• **About this exercise**:
Quote the listing in full, exactly as given, minus any pictures.

• **Input data**:

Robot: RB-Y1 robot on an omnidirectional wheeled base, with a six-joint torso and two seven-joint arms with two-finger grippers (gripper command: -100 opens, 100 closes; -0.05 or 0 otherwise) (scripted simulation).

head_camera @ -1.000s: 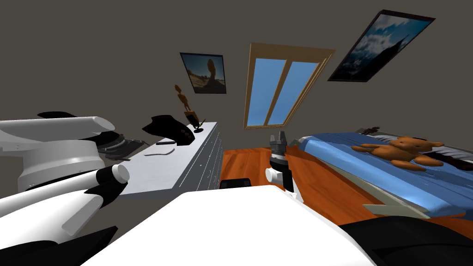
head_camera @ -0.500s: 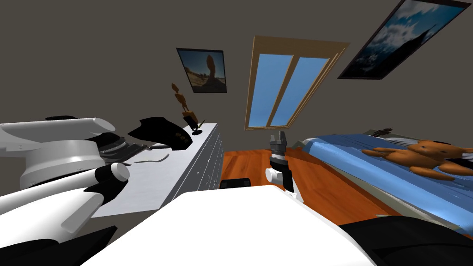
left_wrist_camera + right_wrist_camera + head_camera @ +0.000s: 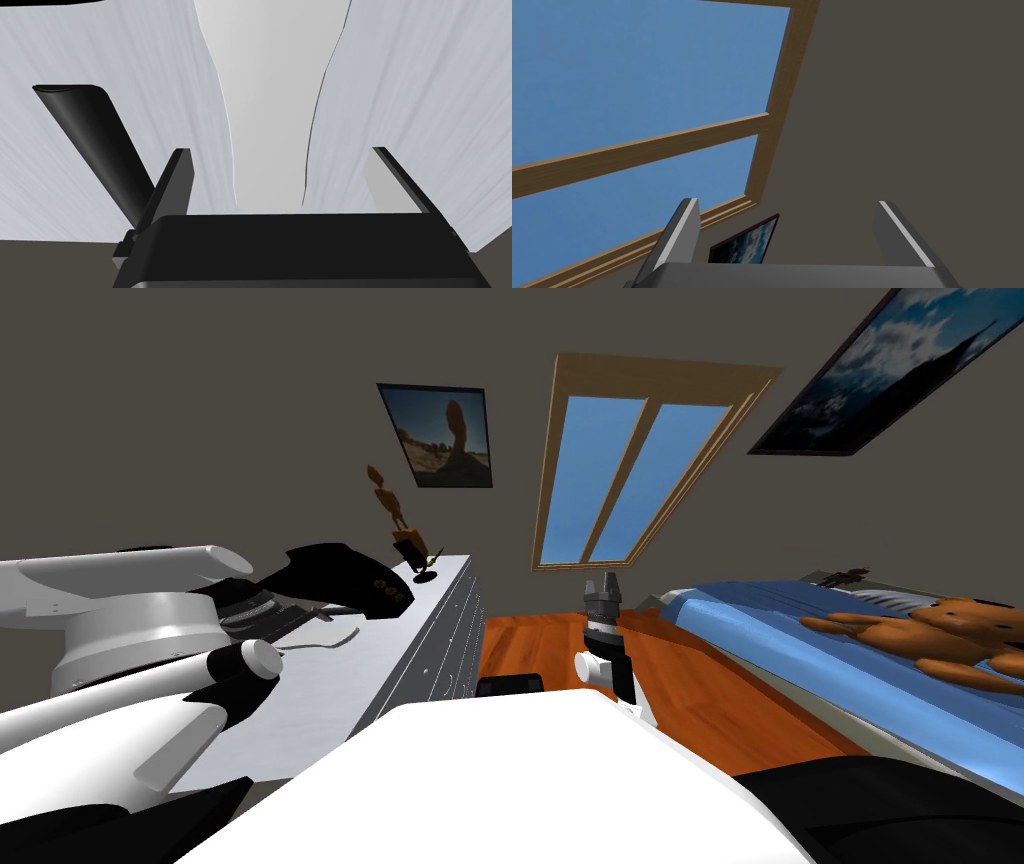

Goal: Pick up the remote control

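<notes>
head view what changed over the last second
My own move: I rolled forward along the dresser, so the black object on it slid left and the teddy bear right. Nothing taken or let go. Both arms kept their pose; left pincer open over the dresser beside the remote, right pincer open.

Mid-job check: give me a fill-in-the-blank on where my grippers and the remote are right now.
1. The left gripper hovers over the dresser with its fingers ___.
2. The black remote lies ___ the gap between those fingers, beside one of them.
3. The right gripper holds ___.
4. The teddy bear lies on the ___.

Missing words: open; outside; nothing; bed.
</notes>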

• **Result for this task**:
Robot: RB-Y1 robot on an omnidirectional wheeled base, with a six-joint torso and two seven-joint arms with two-finger grippers (gripper command: -100 opens, 100 closes; -0.05 or 0 otherwise) (scripted simulation).

head_camera @ -1.000s: 
head_camera @ -0.500s: 
left_wrist_camera + right_wrist_camera + head_camera @ +0.000s: 

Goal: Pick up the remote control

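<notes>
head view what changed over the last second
My own move: I rolled forward along the dresser, so the black object on it slid left and the teddy bear right. Nothing taken or let go. Both arms kept their pose; left pincer open over the dresser beside the remote, right pincer open.

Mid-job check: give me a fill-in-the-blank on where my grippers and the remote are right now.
1. The left gripper hovers over the dresser with its fingers ___.
2. The black remote lies ___ the gap between those fingers, beside one of them.
3. The right gripper holds ___.
4. The teddy bear lies on the ___.

Missing words: open; outside; nothing; bed.
</notes>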

The exercise is done now.